Et tandis que tes pleurs déplissent leur corolle

Ton ombre traîne au loin des algues de douceur

 

Jamais plus tu n'iras dans les havres déserts

Ni dans les bleus chantiers que dressent les orages

La nuit couvre de feu le reste de ta page

Et tu glisses déjà sur le versant de l'air

 

Voix tissée de sanglots qui roules sur mon âme

A l'heure où le soleil fait éclater ses liens

Devant la table où monte une dernière flamme

Chaleur de mon ami c'est toi qui me retiens.

 


 

 

 

 

La cloche de Mai

 

Je ne suis pas parti

Tout est là

Sur la table

Ah pouvoir soulever ces paumes misérables

Dans le vent bleu

Les bras commencent à chanter

 

La mer se déshabille

Les arbres sont hantés

Les doigts du chèvrefeuille ensanglantent la grille

Et les bonnes paroles tombent de mon côté

 

Le ciel danse

Sur les pistes du sang c'est mon cœur qui se lance

Il faut aller plus loin

 

Je tourne autour de toi

Et ta voix me retient.

 


 

 

 

 

Sans retour

 

Mes clous se sont gravés dans la peau du village

Mon ombre détachée gaspille ses rubans

Roule encore dans tes doigts la houle des cordages

Tous les signes du ciel sont pris dans les haubans

 

Rien ne chantera plus sous les moissons désertes

Sous les lampes dorées où rôdait l'abandon

Devant ton sacrifice une main s'est offerte

Mais tu as refusé en demandant pardon

 

Ta place est effacée dans le sable et la glaise

On n'atteint plus ton cœur en attisant les braises

Les draps n'ont pas gardé la rouille de ton corps

Ce n'est pas ton odeur qui flotte sur le port

 

En vain je cherche encore ta chaleur sous la table

Quand les lames brisaient l'acier de mes genoux

Le feu est à refaire et la nuit misérable

Jette son grappin noir quand tu n'es plus chez nous

 

Grands soleils inutiles effacez mon sillage

Séchez le fard de sang qui maquille ma joue

Mes yeux l'ont reconnu derrière son grillage

Offrant à Dieu sa coque illuminée de trous

 

Il est sur l'océan à portée des étoiles

Le flot a entamé sa poitrine d'airain

Mais il va souriant.

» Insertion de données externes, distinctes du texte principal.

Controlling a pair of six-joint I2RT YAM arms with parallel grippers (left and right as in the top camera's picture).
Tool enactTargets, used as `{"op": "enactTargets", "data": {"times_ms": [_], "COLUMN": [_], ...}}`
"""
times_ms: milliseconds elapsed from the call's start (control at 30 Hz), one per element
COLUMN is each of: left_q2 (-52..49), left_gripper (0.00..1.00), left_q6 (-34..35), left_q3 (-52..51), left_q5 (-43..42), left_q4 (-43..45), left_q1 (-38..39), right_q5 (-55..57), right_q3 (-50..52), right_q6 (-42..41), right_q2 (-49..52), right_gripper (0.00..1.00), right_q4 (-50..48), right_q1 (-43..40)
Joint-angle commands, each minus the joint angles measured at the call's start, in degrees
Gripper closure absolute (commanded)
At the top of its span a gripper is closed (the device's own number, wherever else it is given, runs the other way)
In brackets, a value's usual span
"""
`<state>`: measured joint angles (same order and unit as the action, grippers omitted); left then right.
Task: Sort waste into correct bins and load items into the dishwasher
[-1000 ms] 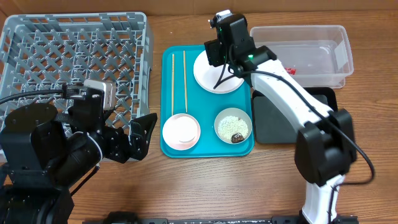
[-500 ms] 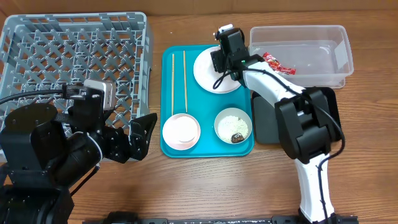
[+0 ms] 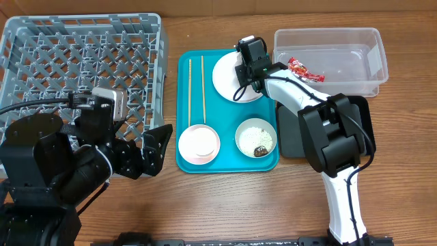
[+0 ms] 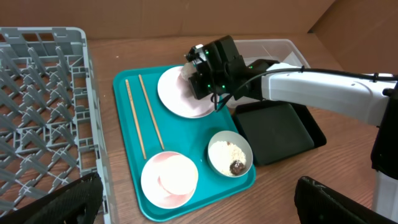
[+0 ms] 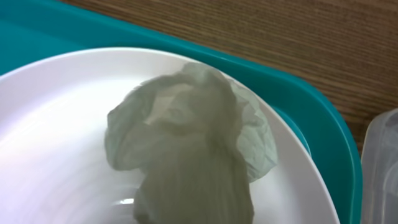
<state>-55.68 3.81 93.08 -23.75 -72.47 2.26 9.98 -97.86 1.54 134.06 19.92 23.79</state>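
Note:
The crumpled white tissue lies on the round white plate at the back of the teal tray. My right gripper is down on it and shut on the tissue; its fingers are hidden in the right wrist view. The red wrapper lies in the clear tub. Two chopsticks, a pale-pink bowl and a grey-green bowl with rice and a brown lump sit on the tray. My left gripper hangs open near the front edge, holding nothing.
The grey dish rack fills the back left. The black tray lies right of the teal tray, partly under my right arm. My left gripper's fingers stand wide apart over the tray's front corner.
My right arm has come down from above onto the plate, and its jaws have closed on the tissue. The left arm has not moved.

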Motion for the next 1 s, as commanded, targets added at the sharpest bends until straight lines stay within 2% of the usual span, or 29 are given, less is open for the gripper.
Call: {"op": "enactTargets", "data": {"times_ms": [0, 233, 367, 500, 667, 700, 733, 767, 833, 867, 967], "left_q2": [-0.2, -0.2, -0.2, -0.2, -0.2, -0.2, -0.2, -0.2, -0.2, -0.2, -0.2], "left_gripper": [0.00, 0.00, 0.00, 0.00, 0.00, 0.00, 0.00, 0.00, 0.00, 0.00, 0.00], "left_q6": [-1.7, -1.7, -1.7, -1.7, -1.7, -1.7, -1.7, -1.7, -1.7, -1.7, -1.7], "left_q3": [0.0, 0.0, 0.0, 0.0, 0.0, 0.0, 0.0, 0.0, 0.0, 0.0, 0.0], "left_q5": [0.4, 0.4, 0.4, 0.4, 0.4, 0.4, 0.4, 0.4, 0.4, 0.4, 0.4], "left_q4": [0.0, 0.0, 0.0, 0.0, 0.0, 0.0, 0.0, 0.0, 0.0, 0.0, 0.0], "left_q1": [0.3, 0.3, 0.3, 0.3, 0.3, 0.3, 0.3, 0.3, 0.3, 0.3, 0.3], "right_q5": [0.3, 0.2, 0.3, 0.3, 0.5, 0.3, -0.5, -2.1, -6.4, -8.5, -14.2], "right_q3": [-0.4, -0.4, -0.4, -0.3, -0.3, -0.3, -0.3, -0.3, -0.4, -0.5, -0.5], "right_q6": [-0.8, -14.5, -18.2, -22.0, -22.3, -22.6, -22.6, -22.6, -22.6, -22.6, -21.6], "right_q2": [-4.6, -16.8, -22.1, -22.8, -19.5, -18.7, -17.8, -17.3, -17.3, -18.1, -21.1], "right_gripper": [0.96, 0.96, 0.96, 0.96, 0.94, 0.89, 0.78, 0.57, 0.40, 0.36, 0.36], "right_q4": [1.7, 7.8, 12.4, 17.4, 21.9, 22.6, 23.5, 24.4, 26.3, 27.3, 28.2], "right_q1": [1.0, 0.4, -1.4, -4.2, -9.1, -10.0, -10.8, -11.5, -12.8, -13.4, -14.2]}}
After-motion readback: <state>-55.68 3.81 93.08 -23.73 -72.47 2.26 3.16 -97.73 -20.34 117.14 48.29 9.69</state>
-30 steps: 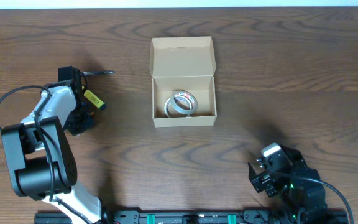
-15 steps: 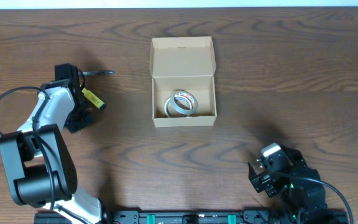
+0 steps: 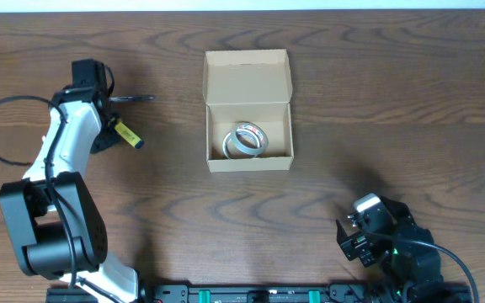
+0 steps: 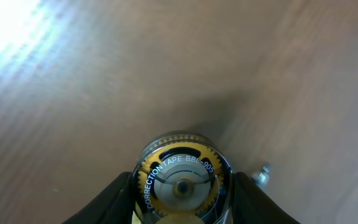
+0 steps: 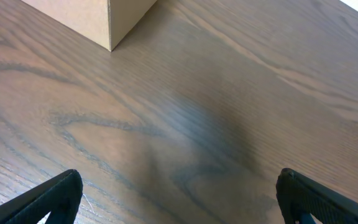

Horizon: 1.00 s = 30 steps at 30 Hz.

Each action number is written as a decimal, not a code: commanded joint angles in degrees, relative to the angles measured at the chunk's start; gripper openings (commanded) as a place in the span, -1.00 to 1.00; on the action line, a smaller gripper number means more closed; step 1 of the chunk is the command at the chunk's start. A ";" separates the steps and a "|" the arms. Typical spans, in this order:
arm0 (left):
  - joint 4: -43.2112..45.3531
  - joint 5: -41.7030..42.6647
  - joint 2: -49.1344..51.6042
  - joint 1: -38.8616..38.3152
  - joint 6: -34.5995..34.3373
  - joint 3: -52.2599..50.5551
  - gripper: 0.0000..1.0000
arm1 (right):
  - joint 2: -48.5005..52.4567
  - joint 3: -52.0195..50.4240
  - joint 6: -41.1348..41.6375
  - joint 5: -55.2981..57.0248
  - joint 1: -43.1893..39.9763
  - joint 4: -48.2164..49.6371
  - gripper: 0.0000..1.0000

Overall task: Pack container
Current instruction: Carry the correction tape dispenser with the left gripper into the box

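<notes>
The container (image 3: 249, 156) is an open tan cardboard box at the table's middle, its lid flap (image 3: 247, 76) folded back. A roll of clear tape (image 3: 247, 139) lies inside it. My left gripper (image 3: 118, 132) is left of the box and is shut on a yellow correction tape dispenser (image 3: 128, 135). In the left wrist view the dispenser (image 4: 182, 183) sits between both fingers of the left gripper (image 4: 182, 202). My right gripper (image 3: 354, 240) is open and empty near the front right. In the right wrist view, the right gripper (image 5: 179, 202) has only bare wood between its fingers.
A thin dark item (image 3: 133, 98) lies on the table just beyond the left gripper. A corner of the box (image 5: 98, 18) shows at the top left of the right wrist view. The table is brown wood (image 3: 377, 101).
My left arm has swung toward the far edge of the table, with the correction tape staying in its grip at about the same spot. The right arm has not moved.
</notes>
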 commanded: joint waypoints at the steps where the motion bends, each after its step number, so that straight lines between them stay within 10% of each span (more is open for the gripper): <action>1: -0.28 -1.66 -1.55 -1.38 4.00 2.91 -0.27 | -0.24 -0.09 0.13 0.37 -0.50 0.09 0.99; 30: -0.26 3.54 -1.53 -22.32 20.11 18.14 -0.18 | -0.24 -0.09 0.13 0.37 -0.50 0.09 0.98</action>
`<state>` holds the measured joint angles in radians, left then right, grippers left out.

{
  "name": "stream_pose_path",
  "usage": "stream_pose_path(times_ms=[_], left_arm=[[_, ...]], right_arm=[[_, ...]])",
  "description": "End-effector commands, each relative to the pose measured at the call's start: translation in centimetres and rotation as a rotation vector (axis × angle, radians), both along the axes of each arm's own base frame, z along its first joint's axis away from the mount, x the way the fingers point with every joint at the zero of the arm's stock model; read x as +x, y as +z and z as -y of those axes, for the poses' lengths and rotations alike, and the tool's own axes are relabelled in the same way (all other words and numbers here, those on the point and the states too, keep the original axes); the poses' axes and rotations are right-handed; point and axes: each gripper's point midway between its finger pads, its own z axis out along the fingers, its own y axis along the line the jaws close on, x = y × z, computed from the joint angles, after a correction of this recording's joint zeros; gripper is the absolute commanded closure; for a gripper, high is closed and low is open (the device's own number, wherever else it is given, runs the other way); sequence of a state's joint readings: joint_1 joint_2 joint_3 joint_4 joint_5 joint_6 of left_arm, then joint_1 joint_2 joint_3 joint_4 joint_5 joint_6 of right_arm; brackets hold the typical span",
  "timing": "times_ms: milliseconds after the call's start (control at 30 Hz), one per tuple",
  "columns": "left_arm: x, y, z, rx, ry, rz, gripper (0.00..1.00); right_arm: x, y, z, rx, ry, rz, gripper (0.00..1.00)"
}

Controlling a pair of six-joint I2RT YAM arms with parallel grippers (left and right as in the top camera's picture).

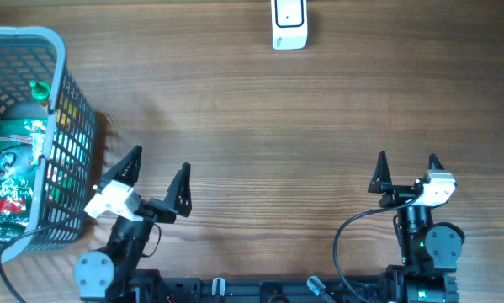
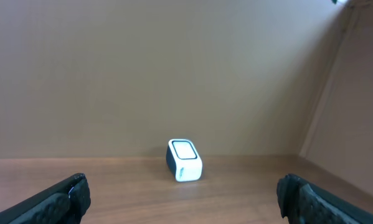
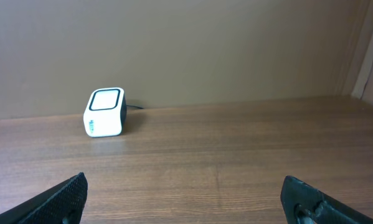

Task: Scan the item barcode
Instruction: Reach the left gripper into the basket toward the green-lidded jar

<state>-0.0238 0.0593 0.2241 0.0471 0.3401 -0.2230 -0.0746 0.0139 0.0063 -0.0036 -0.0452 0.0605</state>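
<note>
**Left gripper** [image 1: 159, 165]: jaws spread fully wide and empty. It sits near the tabletop's [image 1: 252, 109] near edge, just beside the basket's right wall, and is aimed toward the far edge.

**Right gripper** [image 1: 407, 164]: jaws equally wide and empty. It is near the near edge, toward the right side, and also faces the far edge.

**Bottle** [image 1: 12, 160]: lies on its side inside the basket [image 1: 64, 59] at the tabletop's left edge. Its long axis runs near to far. The green cap [image 1: 39, 90] points to the far edge and the base to the near edge. The label is green with red and white patches, and its print is too small to read.

**Scanner** [image 1: 289, 23]: a white block at the far edge, slightly right of centre, well apart from the basket and both grippers. In the wrist views its dark-framed window is lit white and tilted up toward the arms. A small mark on its front cannot be read.
</note>
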Motion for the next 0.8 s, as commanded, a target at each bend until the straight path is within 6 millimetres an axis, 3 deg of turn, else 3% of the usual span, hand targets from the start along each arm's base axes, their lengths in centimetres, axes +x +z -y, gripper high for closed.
stream_pose_path(times_ms=[0,167,300,400,467,600,633,700,767], left_arm=[[-0.3,4.3,-0.1,0.009,0.007,0.041,0.00],[2.6,11.4,-2.1,-0.015,0.128,-0.008,0.00],[7.0,14.6,-4.9,-0.009,0.299,-0.223,0.00],[8.6,15.6,-6.6,0.017,0.399,-0.385,0.00],[8.7,15.7,-6.6,0.035,0.401,-0.469,0.00],[8.0,12.3,-6.3,0.070,0.383,-0.632,0.00],[8.1,12.2,-6.9,0.074,0.417,-0.635,0.00],[7.5,13.0,-10.5,-0.007,0.638,-0.616,0.00],[7.0,13.7,-12.9,-0.039,0.766,-0.595,0.00]], right_arm=[[0.0,0.0,-0.2,0.019,0.013,0.000,0.00],[0.0,0.0,-0.2,0.019,0.013,0.000,0.00],[0.0,0.0,-0.2,0.019,0.013,0.000,0.00],[0.0,0.0,-0.2,0.019,0.013,0.000,0.00],[0.0,0.0,-0.2,0.019,0.013,0.000,0.00],[0.0,0.0,-0.2,0.019,0.013,0.000,0.00],[0.0,0.0,-0.2,0.019,0.013,0.000,0.00],[0.0,0.0,-0.2,0.019,0.013,0.000,0.00],[0.0,0.0,-0.2,0.019,0.013,0.000,0.00]])
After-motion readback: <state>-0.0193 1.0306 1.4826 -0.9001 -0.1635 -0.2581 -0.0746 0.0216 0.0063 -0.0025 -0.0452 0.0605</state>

C'est sa peau qui fait voile

Une averse de joie le roule dans ses grains.

 


 

 

 

 

 

Fond de ciel

 

La route

Les grands airs

Ceux qui vivent à coeur ouvert

Le temps qui passe

Un peu de ciel au fond des tasses

Après midi l'odeur des foins

Et l'ombre lasse dans un coin

 

Loin de tout

Des mains qui se lancent sans bruit

Des bras qui sillonnent la nuit

De toi

Qui fais le paysage

Toute voix dehors

Je suis là

 


 

 

 

 

Soldat

 

J'ai longtemps attendu dans le bleu de la plaine

Apprivoisant les mains qui glissaient dans le vent

Il y a eu des cris vers l'Est

La femme et le chemin sortis d'un même geste

Un visage incliné sur la joue du couchant

Puis l'ombre a refermé la place restée vide

 

Il est là maintenant

Sous la terre encore fraîche

 

L'air a gardé l'éclat du dernier coup de bêche

Les clés de son royaume sont tachées de sang

Homme tu n'iras plus dans les maisons tranquilles

Où le bras d'une lampe écartait les soupçons

Tu ne chanteras plus en revenant des îles

Derrière ta poitrine et ses lourdes moussons

Sur tes yeux le soleil a brisé son feuillage

Entre dans les maïs et cherche ton passage

O coeur sois partagé par le fer des charrues

 

Nous parlons

Et c'est lui qui redescend la mer

Poitrine large ouverte

Epaules couronnées de lourdes plantes vertes

Belle tête accrochée au feu de sa toison

Car son corps désormais fait partie des saisons.